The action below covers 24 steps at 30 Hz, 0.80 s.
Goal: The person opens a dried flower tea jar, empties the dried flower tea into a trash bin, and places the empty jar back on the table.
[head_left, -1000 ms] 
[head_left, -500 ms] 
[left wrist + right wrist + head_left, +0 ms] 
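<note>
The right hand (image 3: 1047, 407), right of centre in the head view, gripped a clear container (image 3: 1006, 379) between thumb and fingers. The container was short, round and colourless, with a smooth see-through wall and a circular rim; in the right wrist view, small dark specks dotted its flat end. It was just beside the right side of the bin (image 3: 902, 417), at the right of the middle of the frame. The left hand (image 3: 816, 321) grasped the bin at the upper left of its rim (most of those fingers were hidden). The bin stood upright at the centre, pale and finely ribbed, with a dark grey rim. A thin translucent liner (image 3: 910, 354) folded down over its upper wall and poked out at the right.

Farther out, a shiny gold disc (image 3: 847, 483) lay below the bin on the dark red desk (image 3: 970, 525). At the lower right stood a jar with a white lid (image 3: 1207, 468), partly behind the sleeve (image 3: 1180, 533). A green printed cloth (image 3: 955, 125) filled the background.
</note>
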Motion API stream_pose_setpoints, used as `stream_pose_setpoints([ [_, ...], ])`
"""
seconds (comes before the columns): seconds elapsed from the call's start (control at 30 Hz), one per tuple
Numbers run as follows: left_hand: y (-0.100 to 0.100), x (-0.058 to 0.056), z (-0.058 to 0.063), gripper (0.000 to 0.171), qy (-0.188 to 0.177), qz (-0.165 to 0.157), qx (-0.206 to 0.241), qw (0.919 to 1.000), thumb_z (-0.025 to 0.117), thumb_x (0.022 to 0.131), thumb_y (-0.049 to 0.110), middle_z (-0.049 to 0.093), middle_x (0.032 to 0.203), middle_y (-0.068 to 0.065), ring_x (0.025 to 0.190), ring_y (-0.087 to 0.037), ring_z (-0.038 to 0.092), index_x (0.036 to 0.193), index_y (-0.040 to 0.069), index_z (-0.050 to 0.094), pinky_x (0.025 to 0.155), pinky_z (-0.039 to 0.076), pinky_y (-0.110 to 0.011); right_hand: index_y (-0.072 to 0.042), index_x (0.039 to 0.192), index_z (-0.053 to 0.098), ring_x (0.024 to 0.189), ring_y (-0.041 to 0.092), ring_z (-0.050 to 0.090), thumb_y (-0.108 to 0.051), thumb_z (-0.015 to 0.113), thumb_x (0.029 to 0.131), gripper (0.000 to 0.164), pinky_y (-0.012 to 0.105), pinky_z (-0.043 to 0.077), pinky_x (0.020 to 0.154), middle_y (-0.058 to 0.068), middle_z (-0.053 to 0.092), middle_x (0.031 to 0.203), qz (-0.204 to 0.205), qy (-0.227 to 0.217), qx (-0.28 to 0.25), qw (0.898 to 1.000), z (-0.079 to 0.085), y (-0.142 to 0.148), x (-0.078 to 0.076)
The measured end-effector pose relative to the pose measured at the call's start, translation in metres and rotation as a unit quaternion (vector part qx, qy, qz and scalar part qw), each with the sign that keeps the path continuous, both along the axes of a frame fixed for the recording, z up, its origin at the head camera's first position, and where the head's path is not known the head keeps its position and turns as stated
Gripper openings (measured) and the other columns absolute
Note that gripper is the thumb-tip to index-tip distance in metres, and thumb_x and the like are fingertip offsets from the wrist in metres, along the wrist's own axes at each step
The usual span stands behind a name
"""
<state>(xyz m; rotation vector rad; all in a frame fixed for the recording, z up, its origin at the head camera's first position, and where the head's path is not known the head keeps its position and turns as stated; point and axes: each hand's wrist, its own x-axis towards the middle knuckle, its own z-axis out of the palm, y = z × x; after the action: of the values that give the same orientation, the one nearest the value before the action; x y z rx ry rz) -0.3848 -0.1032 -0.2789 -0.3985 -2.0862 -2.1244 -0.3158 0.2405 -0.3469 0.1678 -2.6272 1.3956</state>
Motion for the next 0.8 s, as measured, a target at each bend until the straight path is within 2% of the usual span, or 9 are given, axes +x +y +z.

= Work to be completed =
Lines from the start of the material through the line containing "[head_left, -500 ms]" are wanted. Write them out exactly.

= Task output =
The action below covers 24 steps at 30 Hz, 0.80 s.
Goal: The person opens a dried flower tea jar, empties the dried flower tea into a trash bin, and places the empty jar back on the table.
[head_left, -1000 ms] 
[head_left, -500 ms] 

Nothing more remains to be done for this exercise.